### Prompt
The required answer is the data below, restated word for word with images omitted.

[Opening Provided data section]

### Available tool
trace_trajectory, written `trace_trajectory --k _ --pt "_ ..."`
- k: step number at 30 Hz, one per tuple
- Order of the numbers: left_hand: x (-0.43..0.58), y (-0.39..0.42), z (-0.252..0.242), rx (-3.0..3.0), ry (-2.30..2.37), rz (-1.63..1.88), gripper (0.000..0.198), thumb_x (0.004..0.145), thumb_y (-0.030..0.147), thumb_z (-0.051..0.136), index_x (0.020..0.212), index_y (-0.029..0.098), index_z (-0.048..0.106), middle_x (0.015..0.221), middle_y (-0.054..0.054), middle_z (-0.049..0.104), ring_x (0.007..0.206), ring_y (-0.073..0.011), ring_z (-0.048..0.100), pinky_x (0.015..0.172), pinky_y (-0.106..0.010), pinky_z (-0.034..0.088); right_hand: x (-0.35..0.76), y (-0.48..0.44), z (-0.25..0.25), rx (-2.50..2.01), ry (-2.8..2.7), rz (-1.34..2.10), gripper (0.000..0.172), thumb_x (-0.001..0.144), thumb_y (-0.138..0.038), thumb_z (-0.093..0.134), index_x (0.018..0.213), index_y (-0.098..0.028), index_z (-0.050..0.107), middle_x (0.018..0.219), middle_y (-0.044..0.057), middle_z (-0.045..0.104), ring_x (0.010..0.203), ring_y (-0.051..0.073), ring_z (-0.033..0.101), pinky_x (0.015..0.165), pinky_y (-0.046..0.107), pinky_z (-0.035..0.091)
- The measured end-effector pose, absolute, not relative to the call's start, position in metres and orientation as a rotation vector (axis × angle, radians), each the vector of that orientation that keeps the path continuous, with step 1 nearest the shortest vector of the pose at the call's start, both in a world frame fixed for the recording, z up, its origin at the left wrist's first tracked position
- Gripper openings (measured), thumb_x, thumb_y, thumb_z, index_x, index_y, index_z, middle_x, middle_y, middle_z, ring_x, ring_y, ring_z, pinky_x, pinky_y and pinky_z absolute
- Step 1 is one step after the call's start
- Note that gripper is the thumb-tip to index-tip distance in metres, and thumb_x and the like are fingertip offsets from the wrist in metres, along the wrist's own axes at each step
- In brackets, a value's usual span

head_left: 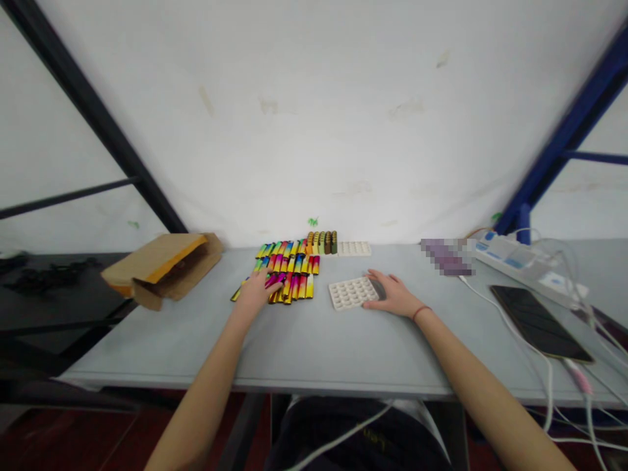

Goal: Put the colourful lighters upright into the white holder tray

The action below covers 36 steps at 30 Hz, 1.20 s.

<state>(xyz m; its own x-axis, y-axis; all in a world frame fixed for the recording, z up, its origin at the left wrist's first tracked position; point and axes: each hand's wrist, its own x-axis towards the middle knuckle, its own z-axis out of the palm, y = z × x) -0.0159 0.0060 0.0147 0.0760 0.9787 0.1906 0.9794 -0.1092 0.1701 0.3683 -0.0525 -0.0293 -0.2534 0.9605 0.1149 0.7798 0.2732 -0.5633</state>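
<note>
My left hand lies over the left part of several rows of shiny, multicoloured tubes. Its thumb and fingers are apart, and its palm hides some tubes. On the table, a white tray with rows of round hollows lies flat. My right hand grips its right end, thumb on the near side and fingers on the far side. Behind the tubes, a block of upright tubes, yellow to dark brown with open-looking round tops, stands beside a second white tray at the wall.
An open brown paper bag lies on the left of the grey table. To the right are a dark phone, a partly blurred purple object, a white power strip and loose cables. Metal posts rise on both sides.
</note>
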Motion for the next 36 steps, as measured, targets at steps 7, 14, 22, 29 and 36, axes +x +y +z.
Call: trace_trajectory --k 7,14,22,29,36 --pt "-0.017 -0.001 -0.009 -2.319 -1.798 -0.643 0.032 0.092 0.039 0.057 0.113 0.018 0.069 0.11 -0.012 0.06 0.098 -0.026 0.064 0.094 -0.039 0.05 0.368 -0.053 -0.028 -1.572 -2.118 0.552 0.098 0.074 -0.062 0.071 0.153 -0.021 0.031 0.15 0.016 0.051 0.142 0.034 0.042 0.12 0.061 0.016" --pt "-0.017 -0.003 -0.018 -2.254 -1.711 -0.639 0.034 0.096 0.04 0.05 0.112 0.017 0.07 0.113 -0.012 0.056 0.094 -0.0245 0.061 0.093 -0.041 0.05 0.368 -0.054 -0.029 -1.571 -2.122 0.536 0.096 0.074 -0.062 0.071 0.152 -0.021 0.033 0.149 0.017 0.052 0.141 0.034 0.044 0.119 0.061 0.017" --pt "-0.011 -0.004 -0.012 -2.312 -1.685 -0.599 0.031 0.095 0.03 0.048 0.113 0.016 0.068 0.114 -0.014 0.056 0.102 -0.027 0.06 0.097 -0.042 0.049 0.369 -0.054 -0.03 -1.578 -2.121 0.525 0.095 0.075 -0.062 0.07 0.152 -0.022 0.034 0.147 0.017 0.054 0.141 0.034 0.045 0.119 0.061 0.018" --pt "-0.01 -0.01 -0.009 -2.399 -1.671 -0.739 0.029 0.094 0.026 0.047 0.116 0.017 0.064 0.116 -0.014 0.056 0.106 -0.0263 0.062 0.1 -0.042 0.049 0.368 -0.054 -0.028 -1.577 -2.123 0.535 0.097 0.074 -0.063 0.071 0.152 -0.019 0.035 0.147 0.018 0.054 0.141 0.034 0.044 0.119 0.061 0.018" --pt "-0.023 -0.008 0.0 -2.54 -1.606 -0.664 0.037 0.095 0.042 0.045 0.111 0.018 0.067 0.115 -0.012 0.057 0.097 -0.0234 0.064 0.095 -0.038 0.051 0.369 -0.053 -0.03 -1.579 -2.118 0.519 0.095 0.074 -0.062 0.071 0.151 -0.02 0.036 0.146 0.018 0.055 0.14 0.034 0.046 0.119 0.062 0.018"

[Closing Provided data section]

### Answer space
### Available tool
trace_trajectory, written `trace_trajectory --k _ --pt "_ ..."`
- k: step number at 30 Hz, one per tuple
- Order of the numbers: left_hand: x (-0.43..0.58), y (-0.39..0.42), z (-0.252..0.242), rx (-3.0..3.0), ry (-2.30..2.37), rz (-1.63..1.88), gripper (0.000..0.198), thumb_x (0.004..0.145), thumb_y (-0.030..0.147), thumb_z (-0.051..0.136), index_x (0.020..0.212), index_y (-0.029..0.098), index_z (-0.048..0.106), middle_x (0.015..0.221), middle_y (-0.054..0.054), middle_z (-0.049..0.104), ring_x (0.007..0.206), ring_y (-0.073..0.011), ring_z (-0.048..0.100), pinky_x (0.015..0.172), pinky_y (-0.106..0.010), pinky_z (-0.034..0.088); right_hand: x (-0.35..0.76), y (-0.48..0.44), z (-0.25..0.25), rx (-2.50..2.01), ry (-2.8..2.7), rz (-1.34..2.10), gripper (0.000..0.172), thumb_x (-0.001..0.144), thumb_y (-0.138..0.038), thumb_z (-0.093..0.134), index_x (0.018..0.213), index_y (-0.098..0.028), index_z (-0.050..0.107), middle_x (0.018..0.219), middle_y (-0.044..0.057), middle_z (-0.045..0.104), ring_x (0.010..0.203), ring_y (-0.051..0.073), ring_z (-0.033..0.101), pinky_x (0.015..0.165), pinky_y (-0.046..0.107), pinky_z (-0.035..0.091)
- The measured end-effector pose, absolute, not relative to the call's start, position in metres and orientation as a rotation vector (axis × angle, radians), each the vector of that orientation that keeps the path continuous, with step 1 nearest the shortest vector of the pose at the call's start, both in a world frame fixed for the recording, z up, its origin at the left wrist's first tracked position
- Gripper openings (measured), thumb_x, thumb_y, thumb_z, index_x, index_y, index_z, middle_x, middle_y, middle_z, ring_x, ring_y, ring_z, pinky_x, pinky_y and pinky_z absolute
- Step 1 is one step after the call's start
- Note that gripper is the thumb-tip to index-tip distance in metres, and thumb_x and the like are fingertip offsets from the wrist in metres, along the wrist's own axes at each step
- In brackets, a value's usual span

head_left: 

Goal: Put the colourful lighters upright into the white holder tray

The action below covers 36 steps at 30 Hz, 1.20 s.

<state>(xyz m; its own x-axis, y-axis; all in a world frame fixed for the recording, z up, its origin at the left wrist's first tracked position; point and axes: each hand's wrist, its own x-axis towards the middle knuckle, its own z-axis out of the palm, y = z × x) -0.0159 0.0060 0.0147 0.0760 0.9787 0.1906 0.9794 -0.1092 0.1701 0.3683 -0.0525 -0.0293 -0.2534 0.9605 0.1149 0.7798 0.2732 -0.5633</state>
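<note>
My left hand lies over the left part of several rows of shiny, multicoloured tubes. Its thumb and fingers are apart, and its palm hides some tubes. On the table, a white tray with rows of round hollows lies flat. My right hand grips its right end, thumb on the near side and fingers on the far side. Behind the tubes, a block of upright tubes, yellow to dark brown with open-looking round tops, stands beside a second white tray at the wall.
An open brown paper bag lies on the left of the grey table. To the right are a dark phone, a partly blurred purple object, a white power strip and loose cables. Metal posts rise on both sides.
</note>
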Motion for the next 36 steps, as measured, targets at steps 7, 14, 22, 29 and 36, axes +x +y +z.
Call: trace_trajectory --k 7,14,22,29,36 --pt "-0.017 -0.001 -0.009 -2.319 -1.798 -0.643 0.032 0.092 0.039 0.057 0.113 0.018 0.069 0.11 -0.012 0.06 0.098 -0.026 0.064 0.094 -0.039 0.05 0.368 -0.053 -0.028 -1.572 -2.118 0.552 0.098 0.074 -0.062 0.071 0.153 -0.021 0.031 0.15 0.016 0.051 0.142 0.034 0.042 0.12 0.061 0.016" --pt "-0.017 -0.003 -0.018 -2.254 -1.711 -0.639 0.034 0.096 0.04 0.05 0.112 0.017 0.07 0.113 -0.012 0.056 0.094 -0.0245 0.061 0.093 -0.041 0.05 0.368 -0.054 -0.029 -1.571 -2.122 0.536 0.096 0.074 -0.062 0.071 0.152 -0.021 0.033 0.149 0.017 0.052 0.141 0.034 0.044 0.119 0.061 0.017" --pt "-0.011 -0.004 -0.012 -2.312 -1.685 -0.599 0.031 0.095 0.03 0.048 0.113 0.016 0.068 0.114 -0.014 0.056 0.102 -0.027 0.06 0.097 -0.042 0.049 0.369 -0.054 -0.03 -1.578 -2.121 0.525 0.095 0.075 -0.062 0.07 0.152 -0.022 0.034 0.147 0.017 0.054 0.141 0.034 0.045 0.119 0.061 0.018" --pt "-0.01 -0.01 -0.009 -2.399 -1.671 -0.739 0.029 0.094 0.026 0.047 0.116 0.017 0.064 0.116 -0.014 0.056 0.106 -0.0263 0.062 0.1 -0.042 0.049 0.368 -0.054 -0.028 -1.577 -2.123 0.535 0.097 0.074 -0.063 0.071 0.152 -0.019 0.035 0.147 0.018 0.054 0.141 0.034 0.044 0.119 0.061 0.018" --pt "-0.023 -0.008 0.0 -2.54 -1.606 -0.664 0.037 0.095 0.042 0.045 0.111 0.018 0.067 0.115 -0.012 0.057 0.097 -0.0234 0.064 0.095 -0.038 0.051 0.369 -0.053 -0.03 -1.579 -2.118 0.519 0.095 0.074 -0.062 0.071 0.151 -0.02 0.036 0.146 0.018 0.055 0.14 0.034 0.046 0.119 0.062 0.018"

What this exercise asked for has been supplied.